• [Problem to work on] Repeat the listing below line by line, exactly, leaving its pictures behind.

• [Data section]
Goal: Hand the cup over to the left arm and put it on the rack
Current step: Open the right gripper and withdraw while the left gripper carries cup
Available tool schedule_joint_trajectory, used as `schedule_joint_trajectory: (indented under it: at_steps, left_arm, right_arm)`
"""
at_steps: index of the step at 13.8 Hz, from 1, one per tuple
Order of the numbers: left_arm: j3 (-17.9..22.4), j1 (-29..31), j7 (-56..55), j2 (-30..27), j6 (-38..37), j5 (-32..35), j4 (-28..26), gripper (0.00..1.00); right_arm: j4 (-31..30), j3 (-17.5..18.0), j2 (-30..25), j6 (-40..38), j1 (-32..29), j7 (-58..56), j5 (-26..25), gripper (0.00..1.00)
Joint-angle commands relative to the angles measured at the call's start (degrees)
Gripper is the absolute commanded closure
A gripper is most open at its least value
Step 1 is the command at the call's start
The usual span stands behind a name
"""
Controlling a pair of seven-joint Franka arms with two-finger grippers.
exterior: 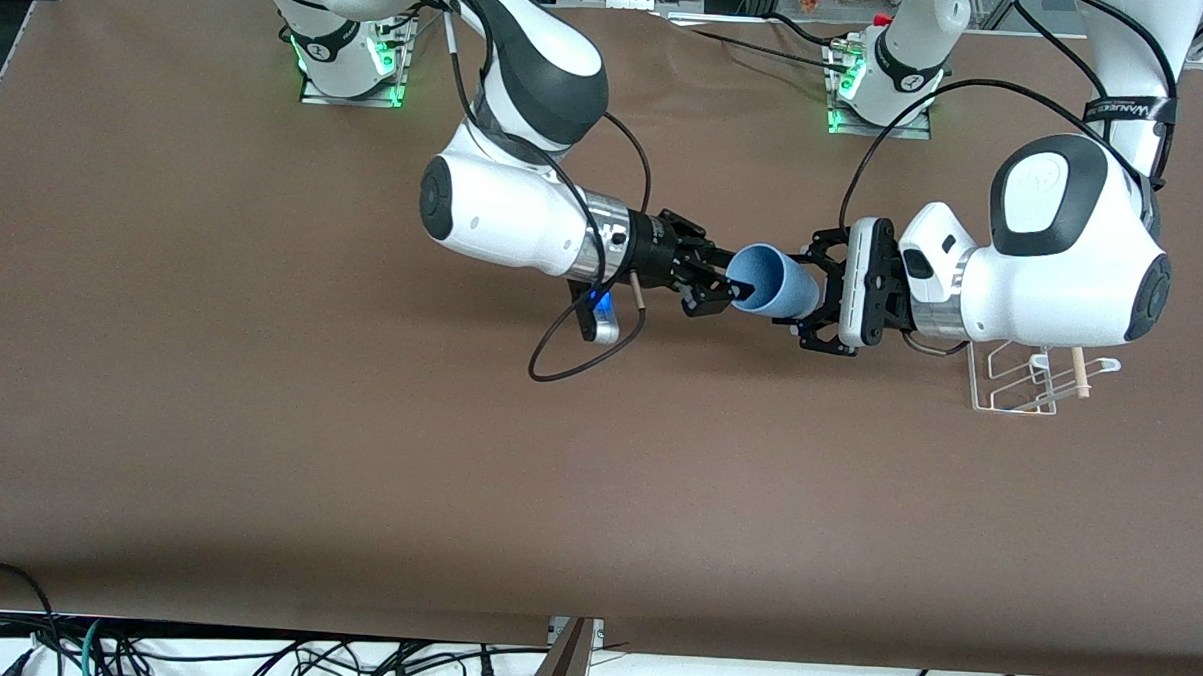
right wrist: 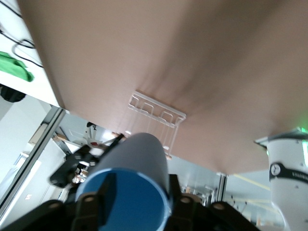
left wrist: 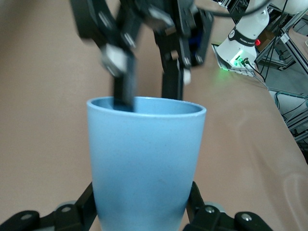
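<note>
2 grippers meet in the air over the middle of my table: the left gripper [exterior: 811,298] pinches the base of the blue cup [exterior: 776,283], the right gripper's [exterior: 716,279] jaws straddle its rim, slightly spread, near the rack [exterior: 1032,378].

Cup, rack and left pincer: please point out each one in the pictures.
cup [exterior: 775,284], front view, on its blue side wall.
rack [exterior: 1010,387], front view, on its white wire frame.
left pincer [exterior: 811,290], front view, midway between its fingertips.
</note>
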Motion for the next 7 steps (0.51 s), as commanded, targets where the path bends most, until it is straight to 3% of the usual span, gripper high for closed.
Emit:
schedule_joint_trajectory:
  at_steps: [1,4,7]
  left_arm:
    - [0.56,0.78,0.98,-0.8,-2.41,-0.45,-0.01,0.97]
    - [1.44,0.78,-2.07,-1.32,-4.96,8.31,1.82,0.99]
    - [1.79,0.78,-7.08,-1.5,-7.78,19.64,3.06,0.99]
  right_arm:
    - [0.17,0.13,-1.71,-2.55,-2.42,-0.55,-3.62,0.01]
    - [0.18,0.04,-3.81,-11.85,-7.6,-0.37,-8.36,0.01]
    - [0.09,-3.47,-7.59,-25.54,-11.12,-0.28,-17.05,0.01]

• [Written solution]
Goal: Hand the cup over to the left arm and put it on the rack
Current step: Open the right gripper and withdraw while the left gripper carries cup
Available tool schedule_joint_trajectory, used as `schedule_joint_trajectory: (indented under it: at_steps, left_arm, right_arm)`
"""
at_steps: index of the step at 13.8 Hz, from 1, one per tuple
Order of the numbers: left_arm: j3 (-17.9..22.4), j1 (-29..31), j7 (-56..55), j2 (-30..27), j6 (-38..37), j5 (-32..35), j4 (-28..26), gripper (0.00..1.00); right_arm: j4 (-31..30), j3 (-17.5..18.0), j2 (-30..25), j6 (-40..38), j1 (-32..29), j7 (-58..56), j5 (-26..25), gripper (0.00..1.00)
Joint-angle commands relative to the angles measured at the call's start (degrees)
Gripper is the absolute commanded closure
A gripper is most open at its least value
Step 1 is the command at the call's start
The usual span stands behind a name
"""
Controlling a pair of seven-joint Franka arms with two-finger grippers.
exterior: 
right wrist: 
left wrist: 
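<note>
2 grippers meet in the air over the middle of my table: the left gripper [exterior: 811,298] pinches the base of the blue cup [exterior: 776,283], the right gripper's [exterior: 716,279] jaws straddle its rim, slightly spread, near the rack [exterior: 1032,378].

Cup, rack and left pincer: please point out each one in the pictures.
cup [exterior: 775,284], front view, on its blue side wall.
rack [exterior: 1010,387], front view, on its white wire frame.
left pincer [exterior: 811,290], front view, midway between its fingertips.
</note>
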Motion for the next 7 steps (0.51 s), as commanded, targets where the path bends most, until it is straight to 3% of the usual span, gripper high for closed.
Emit:
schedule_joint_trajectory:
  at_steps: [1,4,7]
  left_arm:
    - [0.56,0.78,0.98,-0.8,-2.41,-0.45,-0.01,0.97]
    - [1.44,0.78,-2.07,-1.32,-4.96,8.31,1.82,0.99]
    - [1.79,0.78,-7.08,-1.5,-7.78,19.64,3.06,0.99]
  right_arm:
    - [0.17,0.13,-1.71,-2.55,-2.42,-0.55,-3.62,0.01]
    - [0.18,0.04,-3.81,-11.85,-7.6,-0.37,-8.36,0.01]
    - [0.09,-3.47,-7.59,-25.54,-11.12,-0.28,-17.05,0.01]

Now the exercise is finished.